Search for Anti-Mitochondrial Antibodies is the crucial test for the diagnosis of PBC. There is probably no person affected by this disorder that does not have M-antibodies. These antibodies, directed to the various antigens of the mitochondrion, are obvious multiple, heterogeneous. A group of investigators ( Berg et all) have been characterized
characterized nine types four of which are present in patients affected by PBC. These are: anti-M2, anti-M4, anti-M8 and anti-M9..Anti-M2 is found in all patients with PBC. These antibodies are also found in 30% of autoimmune hepatitis a in some patient with connective tissue disease. They are determined with immunofluorescence and with ELISA technique.

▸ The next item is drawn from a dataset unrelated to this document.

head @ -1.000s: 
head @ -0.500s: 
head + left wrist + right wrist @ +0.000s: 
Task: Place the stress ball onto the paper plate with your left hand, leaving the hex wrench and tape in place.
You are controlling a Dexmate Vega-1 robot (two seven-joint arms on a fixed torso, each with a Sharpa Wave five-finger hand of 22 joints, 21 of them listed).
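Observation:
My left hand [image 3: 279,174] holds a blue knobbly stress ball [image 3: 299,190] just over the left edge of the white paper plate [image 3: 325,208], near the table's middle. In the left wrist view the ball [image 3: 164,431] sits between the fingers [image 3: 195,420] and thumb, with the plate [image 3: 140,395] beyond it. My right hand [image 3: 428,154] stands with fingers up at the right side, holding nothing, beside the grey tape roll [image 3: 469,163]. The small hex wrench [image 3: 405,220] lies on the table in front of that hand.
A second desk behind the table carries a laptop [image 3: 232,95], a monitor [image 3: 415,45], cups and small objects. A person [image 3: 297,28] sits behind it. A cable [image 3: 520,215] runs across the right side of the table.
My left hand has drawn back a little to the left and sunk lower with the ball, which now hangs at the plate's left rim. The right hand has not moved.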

The endoscopic retrograde cholangiogram shows changes in the very small intrahepatic bile ducts. At the beginning they are smoothly tapering, then, as they are destroyed, the fine terminations disappear. The large bile ducts are unaffected. The biliary tree appears to have been "pruned". The gall bladder is shrunken and is prone to contain calculi.
In about 69 % of patients PBC may be associated with any other autoimmune disorder and particularly with: systemic lupus erythematosus, rheumatoid arthritis, dermatomyositis, mixed connective tissue disease, rheumatoid arthritis, Scleroderma and CREST syndrome. Dry eyes and mouth (sicca complex) is present in 75% of patients with PBC. Intestinal villous atrophy and ulcerative colitis may also be present.
Asymptomatic patients may have a normal life expectancy. In one study conducted for 11.4 years only 6 out 36 patients died from the liver disease, (Beswick, Gastroenter.89:267,1985). Symptomatic patients with jaundice, hepatosplenomegaly, ascites, hypoalbuminemia, increased prothrombin time and poor histology and presence of associared autoimmune conditions, carry a poor prognosis.
Medical treatment include corticosteroids and immunosuppressants.
PBC is the second most common indication for liver transplant which should be done as soon as life- threatening symptoms appear. Survival after transplant is 38.4%. Recurrence has been seen. These patients have higher rate of chronic rejection.